L’histoire d’un bol

Aujourd’hui, je vais vous raconter l’histoire de ma possession la plus précieuse. Ma montre française ? Ma veste d’un couturier français célèbre ? (Les deux sont tout ce qui me reste d’une autre vie, achetées il y a une belle décennie.) Non, je vais vous raconter l’histoire d’un bol en verre, acheté au supermarché pour peut-être 10 $ le 13 février 1996.

Je sais déjà : « Justin, êtes-vous dingue ? Personne ne se souvient d’un si petit détail après tant de temps ! » Mais je vous promets, le temps que vous finissiez cet article, vous serez d’accord que c’est facile à retenir. Au fait, je vous ai donné un petit bout de cette histoire l’année dernière.
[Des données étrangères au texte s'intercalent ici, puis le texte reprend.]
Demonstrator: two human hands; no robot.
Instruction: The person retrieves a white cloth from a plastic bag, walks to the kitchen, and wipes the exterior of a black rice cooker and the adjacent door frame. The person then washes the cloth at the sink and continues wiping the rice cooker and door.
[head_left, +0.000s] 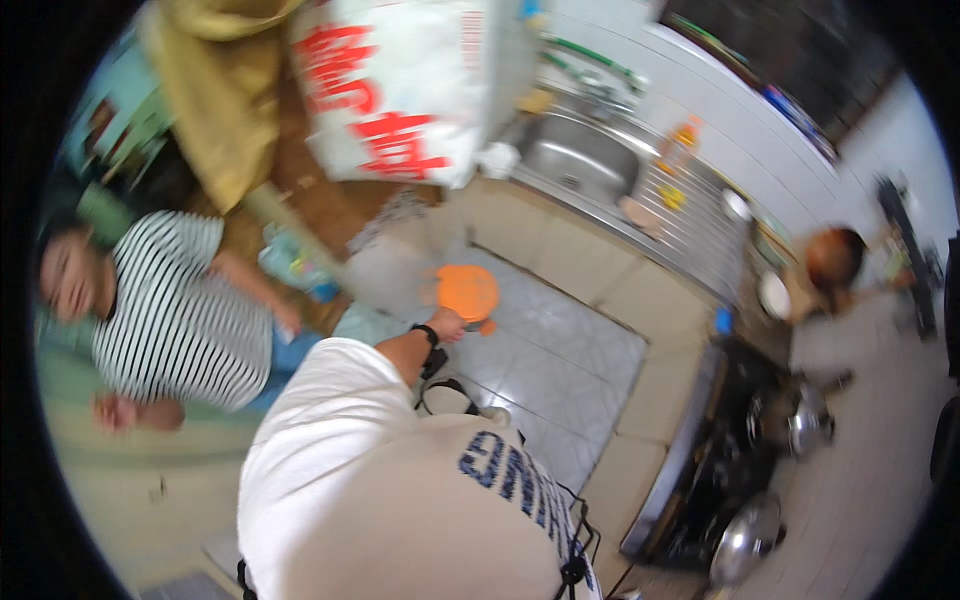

D’abord, le bol. À moins que ce soit votre toute première visite chez moi, vous l’avez déjà vu, peut-être une centaine de fois. C’est le saladier vu dans presque toutes mes recettes :

Alors, revenons dans le temps, jusqu’en septembre 1995. C’était le début de ma deuxième année à la fac, et comme d’habitude le mercredi, je suis allé déjeuner chez l’aumônerie. C’était un événement hebdomadaire pour tous les croyants des trois fois servies à l’époque (les juifs, les catholiques, et les protestants ; maintenant il y a aussi les musulmans et les bouddhistes). Cette première semaine, j’ai rencontré quelqu’un de spécial.

Elle s’appelait Dana. Nous ne sommes pas rencontrés l’année précédente parce qu’elle avait passé l’année au Japon. Elle était élève en linguistique, et en plus de son anglais natif, elle parlait japonais, espagnol, et français (ce dernier à cause de 3 ans vécu à Montréal).

Cette biographie, ça vous rappelle déjà quelqu’un ?

Pour moi, c’était l’amour au premier regard. Pour elle…je ne sais pas ce qu’elle pensais, mais elle m’a donné son numéro après le déjeuner, sans que je lui ai demandé, quelque chose qui ne m’est jamais arrivé sur une première rencontre, avant ou après.

À l’époque, j’étais étudiant ingénieur, mais je n’en profitais pas du tout. Pour sa part, Dana avait presque terminé un diplôme en physique, mais elle a décidé qu’elle ne voulait pas la faire comme métier, alors elle a changé en linguistique. J’étais fasciné par son courage.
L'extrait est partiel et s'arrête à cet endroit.